The task force recommends an MRI by 3 months after transsphenoidal surgery (ungraded best practice recommendation). When adrenal disorders are bilateral, the task force recommends surgical resection and medical therapy to block aberrant hormone receptors (grade 2 recommendation).
Carrying through the theme of an individualized, patient-centered approach, the task force recommends individualized postoperative management depending on postoperative cortisol levels. Persistent and overt postsurgical hypercortisolism should be treated, while patients with eucortisolism should have serum or salivary cortisol measured late at night. Patients with ACTH-dependent CS should be screened for recurrence of hypercortisolism (all grade 1 recommendations).

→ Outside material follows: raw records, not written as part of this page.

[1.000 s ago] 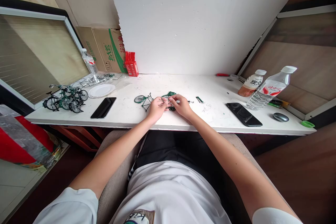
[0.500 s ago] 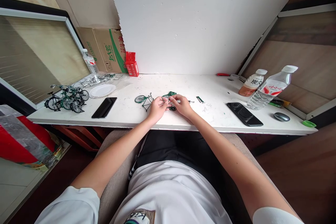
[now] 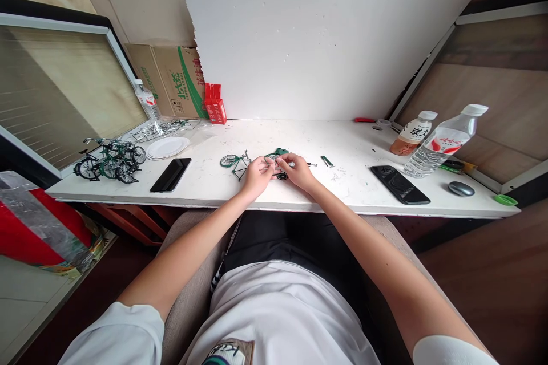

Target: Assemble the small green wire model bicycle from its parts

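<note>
My left hand point(image 3: 258, 174) and my right hand point(image 3: 297, 170) meet fingertip to fingertip over the front middle of the table. Both are closed in a pinch, and what lies between the fingers is too small to name. Left of them lies a partly built miniature bicycle point(image 3: 234, 162) with a green wheel and a thin dark frame. Green parts point(image 3: 280, 151) show just behind the fingers. A small black round part point(image 3: 281, 175) sits under the hands, partly covered. To the right is a short green strip-like part point(image 3: 327, 161).
Several miniature bicycles point(image 3: 112, 162) stand at the left, near a phone point(image 3: 171, 175) and white paper plates point(image 3: 167, 147). On the right are a black phone point(image 3: 399, 184), a drink bottle point(image 3: 413, 134), a water bottle point(image 3: 447, 142) and a mouse point(image 3: 461, 189). A white board point(image 3: 325, 40) rises behind.
The view has shifted very slightly. My hands keep the same pinch in nearly the same place.
</note>
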A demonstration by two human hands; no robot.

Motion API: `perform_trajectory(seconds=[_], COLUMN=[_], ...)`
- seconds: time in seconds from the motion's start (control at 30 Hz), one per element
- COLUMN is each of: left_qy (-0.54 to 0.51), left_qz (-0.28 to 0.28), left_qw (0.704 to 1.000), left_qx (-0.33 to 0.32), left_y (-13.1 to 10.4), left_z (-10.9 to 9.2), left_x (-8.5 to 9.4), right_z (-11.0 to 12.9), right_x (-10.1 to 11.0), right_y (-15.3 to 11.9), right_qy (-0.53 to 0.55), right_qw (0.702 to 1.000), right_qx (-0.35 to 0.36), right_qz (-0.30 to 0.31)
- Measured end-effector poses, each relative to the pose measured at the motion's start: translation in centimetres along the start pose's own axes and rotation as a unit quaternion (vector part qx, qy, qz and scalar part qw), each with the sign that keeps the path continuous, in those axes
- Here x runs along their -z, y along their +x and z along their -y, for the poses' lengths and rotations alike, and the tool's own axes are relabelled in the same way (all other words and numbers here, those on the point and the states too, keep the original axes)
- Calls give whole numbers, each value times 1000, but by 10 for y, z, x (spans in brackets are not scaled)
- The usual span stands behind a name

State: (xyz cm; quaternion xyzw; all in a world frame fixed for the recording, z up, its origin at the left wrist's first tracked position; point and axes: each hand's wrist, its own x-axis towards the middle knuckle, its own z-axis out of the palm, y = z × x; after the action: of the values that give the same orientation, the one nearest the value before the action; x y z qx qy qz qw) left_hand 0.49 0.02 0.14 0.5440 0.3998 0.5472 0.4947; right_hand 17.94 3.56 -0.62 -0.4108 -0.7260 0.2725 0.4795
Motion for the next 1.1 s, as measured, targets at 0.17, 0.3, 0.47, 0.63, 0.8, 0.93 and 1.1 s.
perform_trajectory(seconds=[0.17,0.3,0.47,0.63,0.8,0.93,1.1], left_qy=[1,-22,-47,-54,-69,-81,-89], left_qz=[2,13,9,8,7,-5,-11], left_qw=[1000,1000,999,998,997,996,994], left_qx=[-1,4,13,17,29,46,59], left_y=[-1,-1,-1,-1,-3,-4,-3], left_z=[0,-1,0,-1,-5,-7,-9], left_x=[0,0,0,-1,-2,-2,-2], right_z=[1,3,5,7,6,2,1], right_x=[-2,-2,-3,-3,-4,-5,-4], right_y=[-1,-2,-3,-4,-4,-3,-3], right_qy=[-20,-39,-44,-62,-72,-71,-58], right_qw=[1000,999,999,997,996,995,997], right_qx=[5,7,12,20,31,41,39], right_qz=[-13,-15,-23,-32,-51,-60,-43])
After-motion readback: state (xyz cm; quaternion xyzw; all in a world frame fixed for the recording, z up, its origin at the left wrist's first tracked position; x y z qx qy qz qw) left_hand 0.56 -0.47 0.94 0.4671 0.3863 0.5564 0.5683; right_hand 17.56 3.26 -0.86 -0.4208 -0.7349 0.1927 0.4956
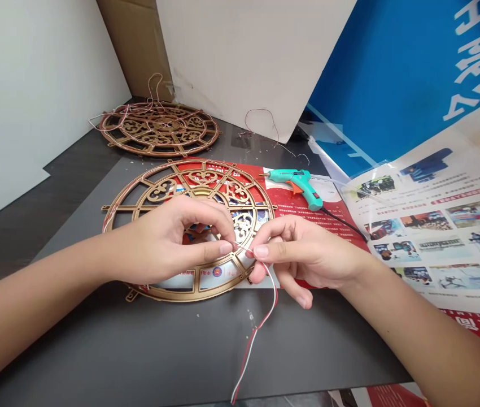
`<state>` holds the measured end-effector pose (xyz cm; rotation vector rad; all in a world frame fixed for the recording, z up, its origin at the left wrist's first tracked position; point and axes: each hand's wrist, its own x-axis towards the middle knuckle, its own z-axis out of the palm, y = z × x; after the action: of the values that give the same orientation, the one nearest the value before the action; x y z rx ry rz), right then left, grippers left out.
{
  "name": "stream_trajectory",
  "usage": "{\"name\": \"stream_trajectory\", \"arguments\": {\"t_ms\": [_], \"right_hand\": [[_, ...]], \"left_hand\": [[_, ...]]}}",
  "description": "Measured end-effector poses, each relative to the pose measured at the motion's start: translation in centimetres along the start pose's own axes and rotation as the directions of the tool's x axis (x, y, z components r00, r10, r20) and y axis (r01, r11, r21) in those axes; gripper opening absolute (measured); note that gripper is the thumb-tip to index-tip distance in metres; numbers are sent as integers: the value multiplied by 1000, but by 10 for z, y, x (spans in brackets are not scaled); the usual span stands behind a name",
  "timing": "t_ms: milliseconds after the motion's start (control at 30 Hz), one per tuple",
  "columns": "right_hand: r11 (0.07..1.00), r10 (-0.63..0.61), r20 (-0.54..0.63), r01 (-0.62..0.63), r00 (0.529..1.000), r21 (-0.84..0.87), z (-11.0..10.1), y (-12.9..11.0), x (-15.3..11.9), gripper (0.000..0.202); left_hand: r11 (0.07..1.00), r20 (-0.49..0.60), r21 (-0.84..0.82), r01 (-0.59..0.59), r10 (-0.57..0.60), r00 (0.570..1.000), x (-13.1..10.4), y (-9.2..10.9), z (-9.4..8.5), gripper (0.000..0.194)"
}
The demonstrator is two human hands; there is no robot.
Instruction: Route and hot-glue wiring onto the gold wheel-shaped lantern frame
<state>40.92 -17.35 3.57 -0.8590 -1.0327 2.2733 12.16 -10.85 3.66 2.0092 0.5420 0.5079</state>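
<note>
A thin red and white wire (274, 294) runs between my two hands and hangs down toward the front edge of the dark grey board. My left hand (189, 237) pinches it between thumb and forefinger. Close beside, my right hand (295, 251) pinches the same wire with thumb and forefinger, its lower fingers loosely curled. Both hands are above the right front part of a round gold openwork frame (161, 291), which has scroll ornaments and spokes. Wire lies along the frame's left rim. My left hand and forearm hide part of the frame.
A teal glue gun (297, 181) with an orange trigger lies right of the frame, its black cord trailing right. Behind is a second round frame (159, 150) with tangled wire. A loose wire (276, 127) lies near white panels. Printed sheets (435, 226) stand at right.
</note>
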Motion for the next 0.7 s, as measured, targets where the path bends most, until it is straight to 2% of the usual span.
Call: {"name": "stream_trajectory", "arguments": {"t_ms": [333,533,700], "right_hand": [[996,43,142,-53,989,68,-7,5,2,44],[1000,6,67,-5,998,-17,2,4,1,30],[994,51,114,-40,992,-98,-1,3,1,18]], "left_hand": [[1000,5,-6,-11,11,1000,2,-2,2,26],[999,-31,29,-27,28,999,1,-1,0,25],[997,-52,56,-44,47,998,3,1,1,24]]}}
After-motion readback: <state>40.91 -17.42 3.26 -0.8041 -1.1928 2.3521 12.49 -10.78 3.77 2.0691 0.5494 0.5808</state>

Glucocorticoid replacement, when required for hypocortisolemic patients, should be accompanied by appropriate patient education. When patients have an intact adrenal gland remaining, hypothalamic-pituitary-adrenal (HPA) axis recovery should be assessed at follow-up, so glucocorticoids can be stopped when recovery occurs. Other pituitary hormone deficiencies may occur, and care should include assessing the need to treat these deficiencies as well (all grade 1 recommendations).
In the difficult cases where surgery is not possible or does not cure ACTH-dependent CS, shared patient decision making is recommended to choose among the various second-line therapies that may be of benefit (grade 2 recommendation).
Therapy choices may include bilateral adrenalectomy, reserved for occult or metastatic ectopic ACTH secretion, or in an emergency situation where the procedure may be lifesaving (grade 2 recommendation); repeat transsphenoidal surgery when imaging or the clinical picture points to a new lesion or incomplete resection (grade 2 recommendation); radiation therapy or radiosurgery for those who fail transsphenoidal surgery or whose CD recurs, or where mass effect may be of concern (grade 1-2 recommendations; and medical treatment with steroidogenesis inhibitors in limited circumstances (grade 1 recommendation).
Specific medical treatment recommendations include the use of steroidogenesis inhibitors after transsphenoidal surgery for patients with CD or to treat occult or metastatic cases of ectopic ACTH secretion, and as an adjunct in adrenocortical carcinoma (grade 1 recommendation). The task force, in the discussion accompanying the guidelines, lists pros and cons of the various medical choices in order to present a balanced view of medical treatment options, said Dr. Nieman.
The long-term follow-up of individuals with CS should include screening and treating for the comorbidities that may persist even after successful surgery. Follow-up should be lifelong, with each comorbidity followed to resolution and ongoing vigilance for recurrence (except in patients with successfully resected low-attenuation adrenal adenomas – grade 1 recommendation).